Exercise data

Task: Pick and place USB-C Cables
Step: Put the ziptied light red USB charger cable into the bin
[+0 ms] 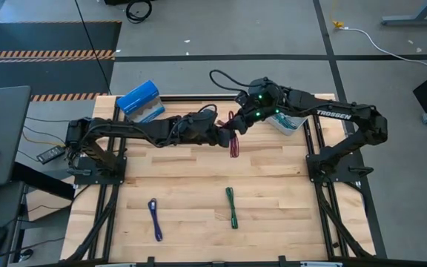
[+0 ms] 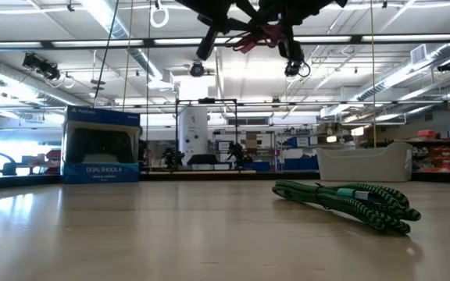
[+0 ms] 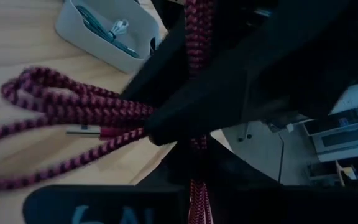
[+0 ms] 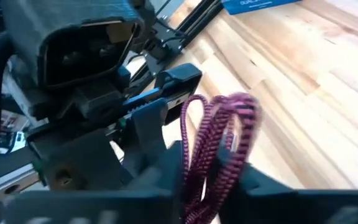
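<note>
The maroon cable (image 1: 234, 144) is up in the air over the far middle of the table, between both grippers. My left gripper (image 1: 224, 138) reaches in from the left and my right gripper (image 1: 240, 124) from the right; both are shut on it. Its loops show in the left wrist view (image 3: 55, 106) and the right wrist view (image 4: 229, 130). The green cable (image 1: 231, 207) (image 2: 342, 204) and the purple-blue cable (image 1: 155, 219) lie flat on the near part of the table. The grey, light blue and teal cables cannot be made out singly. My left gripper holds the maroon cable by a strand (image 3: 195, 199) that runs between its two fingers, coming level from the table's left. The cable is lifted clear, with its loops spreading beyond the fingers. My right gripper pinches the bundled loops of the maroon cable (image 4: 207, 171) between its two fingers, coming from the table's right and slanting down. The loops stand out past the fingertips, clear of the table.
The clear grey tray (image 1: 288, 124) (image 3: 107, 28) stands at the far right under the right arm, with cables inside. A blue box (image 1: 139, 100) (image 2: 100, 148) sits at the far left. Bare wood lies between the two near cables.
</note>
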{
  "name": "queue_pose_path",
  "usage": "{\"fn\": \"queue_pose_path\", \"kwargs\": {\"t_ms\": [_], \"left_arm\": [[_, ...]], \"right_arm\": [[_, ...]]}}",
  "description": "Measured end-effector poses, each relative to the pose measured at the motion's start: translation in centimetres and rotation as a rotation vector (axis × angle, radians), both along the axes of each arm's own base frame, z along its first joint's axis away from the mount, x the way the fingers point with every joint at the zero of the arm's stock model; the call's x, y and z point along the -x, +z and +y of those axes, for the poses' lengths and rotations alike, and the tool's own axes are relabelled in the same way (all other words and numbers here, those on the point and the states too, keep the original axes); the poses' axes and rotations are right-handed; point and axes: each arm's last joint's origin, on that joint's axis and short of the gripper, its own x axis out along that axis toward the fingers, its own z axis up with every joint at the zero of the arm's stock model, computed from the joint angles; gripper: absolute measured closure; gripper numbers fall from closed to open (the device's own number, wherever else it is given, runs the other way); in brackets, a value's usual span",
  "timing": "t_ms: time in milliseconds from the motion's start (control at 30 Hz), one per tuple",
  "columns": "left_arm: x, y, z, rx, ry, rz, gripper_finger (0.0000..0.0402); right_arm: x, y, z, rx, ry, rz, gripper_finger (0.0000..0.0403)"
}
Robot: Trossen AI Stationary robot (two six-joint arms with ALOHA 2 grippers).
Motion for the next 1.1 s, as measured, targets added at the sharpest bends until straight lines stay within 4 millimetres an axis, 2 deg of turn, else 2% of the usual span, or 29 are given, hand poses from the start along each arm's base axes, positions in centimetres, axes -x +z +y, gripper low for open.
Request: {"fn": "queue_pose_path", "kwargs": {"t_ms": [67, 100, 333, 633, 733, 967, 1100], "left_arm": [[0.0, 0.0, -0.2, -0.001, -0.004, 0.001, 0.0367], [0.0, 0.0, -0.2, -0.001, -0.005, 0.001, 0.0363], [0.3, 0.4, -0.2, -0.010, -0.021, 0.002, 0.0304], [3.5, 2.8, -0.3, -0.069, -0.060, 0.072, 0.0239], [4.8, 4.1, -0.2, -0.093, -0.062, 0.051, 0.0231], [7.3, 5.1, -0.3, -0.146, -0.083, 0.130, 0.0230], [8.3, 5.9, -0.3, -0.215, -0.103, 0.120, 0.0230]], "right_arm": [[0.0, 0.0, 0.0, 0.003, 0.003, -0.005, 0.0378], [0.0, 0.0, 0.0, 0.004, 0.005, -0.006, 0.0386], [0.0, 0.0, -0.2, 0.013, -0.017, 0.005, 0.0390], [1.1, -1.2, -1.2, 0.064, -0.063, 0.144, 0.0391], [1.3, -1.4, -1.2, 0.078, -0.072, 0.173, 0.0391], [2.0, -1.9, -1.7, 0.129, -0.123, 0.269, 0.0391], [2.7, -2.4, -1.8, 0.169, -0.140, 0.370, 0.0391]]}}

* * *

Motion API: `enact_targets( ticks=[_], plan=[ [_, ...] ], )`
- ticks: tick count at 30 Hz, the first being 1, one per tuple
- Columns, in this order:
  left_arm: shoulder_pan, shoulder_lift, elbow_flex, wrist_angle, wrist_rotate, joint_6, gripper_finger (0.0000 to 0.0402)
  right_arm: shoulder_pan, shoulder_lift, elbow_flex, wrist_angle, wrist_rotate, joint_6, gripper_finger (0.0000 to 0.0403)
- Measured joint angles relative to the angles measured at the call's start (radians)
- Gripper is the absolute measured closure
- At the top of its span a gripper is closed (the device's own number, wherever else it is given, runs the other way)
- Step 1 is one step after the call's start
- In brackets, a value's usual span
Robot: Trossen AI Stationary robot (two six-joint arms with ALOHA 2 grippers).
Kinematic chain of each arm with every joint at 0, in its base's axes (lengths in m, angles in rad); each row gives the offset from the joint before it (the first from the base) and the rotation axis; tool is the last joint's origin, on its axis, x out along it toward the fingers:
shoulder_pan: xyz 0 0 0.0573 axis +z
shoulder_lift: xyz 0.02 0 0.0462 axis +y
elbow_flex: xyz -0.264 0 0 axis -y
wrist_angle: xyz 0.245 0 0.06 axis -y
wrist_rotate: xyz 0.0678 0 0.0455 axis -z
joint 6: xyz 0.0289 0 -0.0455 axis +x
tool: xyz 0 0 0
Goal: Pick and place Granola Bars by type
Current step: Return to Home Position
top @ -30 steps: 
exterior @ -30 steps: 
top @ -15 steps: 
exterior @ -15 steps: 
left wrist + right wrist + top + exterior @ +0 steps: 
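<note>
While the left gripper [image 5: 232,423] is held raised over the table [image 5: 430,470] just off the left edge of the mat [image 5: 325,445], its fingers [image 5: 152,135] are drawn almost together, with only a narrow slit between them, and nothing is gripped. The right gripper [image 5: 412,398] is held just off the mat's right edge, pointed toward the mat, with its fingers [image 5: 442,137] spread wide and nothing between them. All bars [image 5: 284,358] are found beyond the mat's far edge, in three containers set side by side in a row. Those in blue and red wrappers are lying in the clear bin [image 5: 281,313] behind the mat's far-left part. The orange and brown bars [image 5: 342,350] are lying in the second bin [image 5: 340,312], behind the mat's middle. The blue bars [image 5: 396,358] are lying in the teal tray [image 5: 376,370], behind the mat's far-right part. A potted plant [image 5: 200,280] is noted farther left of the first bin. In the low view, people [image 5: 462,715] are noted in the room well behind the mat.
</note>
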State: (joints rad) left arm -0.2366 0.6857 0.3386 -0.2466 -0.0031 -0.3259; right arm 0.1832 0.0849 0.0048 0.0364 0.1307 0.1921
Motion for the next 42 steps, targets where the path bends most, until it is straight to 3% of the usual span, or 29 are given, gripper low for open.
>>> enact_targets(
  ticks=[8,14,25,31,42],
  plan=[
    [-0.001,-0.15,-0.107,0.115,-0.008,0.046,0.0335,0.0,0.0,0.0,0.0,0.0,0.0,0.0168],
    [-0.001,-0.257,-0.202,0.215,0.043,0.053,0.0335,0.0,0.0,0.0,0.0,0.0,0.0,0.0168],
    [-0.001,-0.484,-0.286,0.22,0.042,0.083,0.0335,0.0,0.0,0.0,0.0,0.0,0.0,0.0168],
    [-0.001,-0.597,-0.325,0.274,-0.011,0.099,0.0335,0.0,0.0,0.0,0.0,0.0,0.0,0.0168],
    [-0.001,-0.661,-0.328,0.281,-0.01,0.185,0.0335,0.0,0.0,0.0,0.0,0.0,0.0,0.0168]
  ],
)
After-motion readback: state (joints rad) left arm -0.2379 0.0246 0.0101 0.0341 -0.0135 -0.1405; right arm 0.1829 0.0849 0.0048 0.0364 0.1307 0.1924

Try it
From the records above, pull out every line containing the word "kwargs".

Result
  "usage": "{\"fn\": \"queue_pose_path\", \"kwargs\": {\"t_ms\": [_], \"left_arm\": [[_, ...]], \"right_arm\": [[_, ...]]}}",
Request: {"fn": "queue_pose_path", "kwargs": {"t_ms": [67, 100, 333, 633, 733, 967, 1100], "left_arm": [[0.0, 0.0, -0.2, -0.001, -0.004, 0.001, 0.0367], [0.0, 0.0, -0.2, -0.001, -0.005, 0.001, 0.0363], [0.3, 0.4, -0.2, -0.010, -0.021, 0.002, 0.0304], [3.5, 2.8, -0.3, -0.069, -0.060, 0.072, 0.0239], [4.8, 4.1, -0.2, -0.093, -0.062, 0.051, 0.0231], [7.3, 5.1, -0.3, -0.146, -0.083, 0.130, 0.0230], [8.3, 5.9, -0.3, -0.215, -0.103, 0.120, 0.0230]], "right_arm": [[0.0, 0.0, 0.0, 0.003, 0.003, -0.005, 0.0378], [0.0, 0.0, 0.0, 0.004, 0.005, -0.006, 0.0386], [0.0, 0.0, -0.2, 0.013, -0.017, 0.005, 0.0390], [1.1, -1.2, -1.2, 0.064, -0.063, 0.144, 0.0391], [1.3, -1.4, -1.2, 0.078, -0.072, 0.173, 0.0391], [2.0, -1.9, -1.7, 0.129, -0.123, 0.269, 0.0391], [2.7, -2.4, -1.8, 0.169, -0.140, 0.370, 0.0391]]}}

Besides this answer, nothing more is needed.